In chapter 1, we covered some of the science behind life extension, particularly possible methods of life extension, the basic processes of aging, and how long we might live. That was enough to get the book going, and I didn’t want to delay the discussion of ethics. However, some readers may want to know more about the science behind all this. There is good reason for that: knowing more will deepen your understanding of life extension, and the science is fascinating.
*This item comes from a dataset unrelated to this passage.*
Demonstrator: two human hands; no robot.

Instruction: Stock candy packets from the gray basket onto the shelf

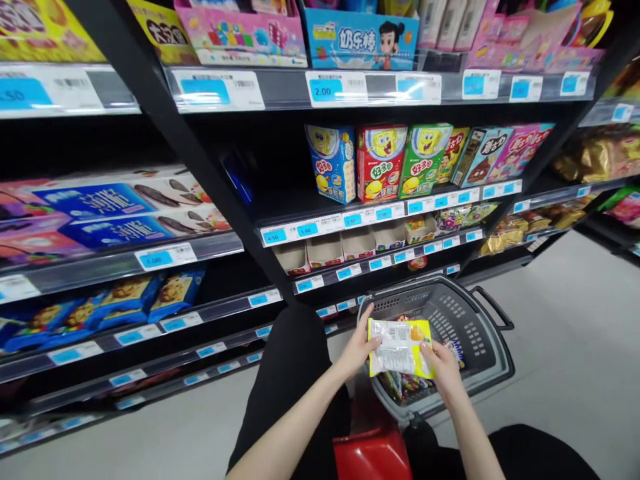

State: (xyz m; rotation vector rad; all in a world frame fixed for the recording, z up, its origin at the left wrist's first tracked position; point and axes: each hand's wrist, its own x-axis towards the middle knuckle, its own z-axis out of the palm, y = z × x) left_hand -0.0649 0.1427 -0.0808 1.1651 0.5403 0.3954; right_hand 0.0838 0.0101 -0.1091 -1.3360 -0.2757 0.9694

This appendix does not repeat the material presented in chapter 1; it complements that material.
I defined life extension as slowing, halting, or reversing some or all aspects of aging, but what is aging itself? First, consider several things that aging is not. Aging is not merely the passage of time: two organisms might be the same chronological age, but one might have aged more than the other (it looks and feels older). Moreover, aging is not merely the visible physical changes we associate with old age, such as gray hair, wrinkles, fading hearing and failing vision, or loss of bone tissue, for different species and different individuals may display different outward signs of aging even when their life spans are the same and they have aged the same amount. Nor should aging be identified with whatever cellular- and molecular-level processes lie behind increasing frailty over time, for it’s conceivable that two species both exhibit aging but have different cellular- and molecular-level processes of aging. We have a clear intuitive sense of aging (we know it when we see it), but for a more precise definition, we need to consider how geroscientists define aging. Their definitions tend to fall into two groups.
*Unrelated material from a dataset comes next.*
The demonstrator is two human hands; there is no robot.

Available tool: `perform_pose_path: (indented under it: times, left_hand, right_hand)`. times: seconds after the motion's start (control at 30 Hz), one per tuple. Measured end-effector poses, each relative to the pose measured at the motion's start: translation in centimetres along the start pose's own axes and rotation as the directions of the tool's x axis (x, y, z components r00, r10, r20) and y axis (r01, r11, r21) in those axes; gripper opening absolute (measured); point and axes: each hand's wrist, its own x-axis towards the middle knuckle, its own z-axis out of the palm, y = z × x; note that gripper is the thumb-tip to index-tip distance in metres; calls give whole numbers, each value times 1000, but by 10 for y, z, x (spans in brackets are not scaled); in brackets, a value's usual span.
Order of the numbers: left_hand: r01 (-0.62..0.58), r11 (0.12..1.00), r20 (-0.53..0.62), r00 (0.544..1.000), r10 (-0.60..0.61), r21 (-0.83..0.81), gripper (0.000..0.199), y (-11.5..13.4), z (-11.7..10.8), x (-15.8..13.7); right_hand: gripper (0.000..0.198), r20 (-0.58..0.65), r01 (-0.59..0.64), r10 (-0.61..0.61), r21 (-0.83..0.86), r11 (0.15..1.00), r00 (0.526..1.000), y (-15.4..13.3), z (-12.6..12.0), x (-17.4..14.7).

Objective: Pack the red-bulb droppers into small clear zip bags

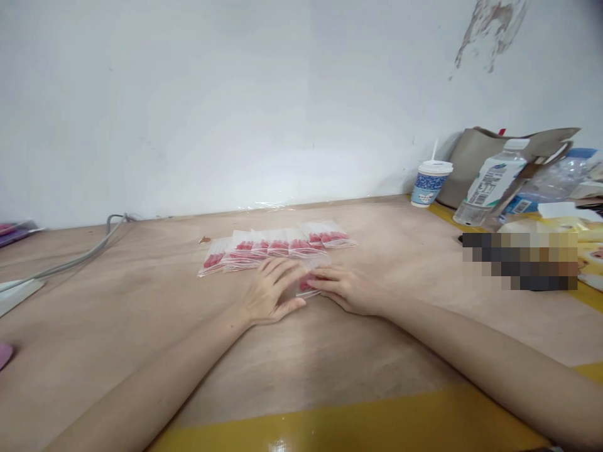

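A small clear zip bag (305, 284) with red pieces inside lies flat on the table between my two hands. My left hand (273, 294) rests at its left side, fingers stretched and thumb apart, the fingertips near the bag's top edge. From the right, my right hand (347, 289) lays its outstretched fingers on the bag, covering part of it. Just beyond my hands, several similar zip bags (252, 251) overlap in a row, red contents toward me. Two or so more bags (330, 233) sit at the row's right end. What the red pieces are is too small to tell.
A lidded paper cup (428, 183) with a straw, a plastic bottle (492, 182) and a grey-beige bag (464, 163) stand at the back right. A grey cable (89, 251) crosses the left side. Yellow tape (330, 420) runs along the table's front. A white wall closes the back.
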Motion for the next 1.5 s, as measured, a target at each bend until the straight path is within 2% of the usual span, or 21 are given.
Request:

Some geroscientists define aging in terms of universality: unlike disease, aging is found in all members of a species. Bernard Strehler, for example, says that aging has four characteristics: it is universal (found in all members of the species), intrinsic (inherent to the organism and not a response to environmental factors), progressive (it gets worse over time), and deleterious. Some geroscientists add two more characteristics: aging is also irreversible and genetically modified.1 The universality element is the heart of these definitions, however, for some diseases are intrinsic, progressive, deleterious, irreversible, and genetically modified, but none of them is universal.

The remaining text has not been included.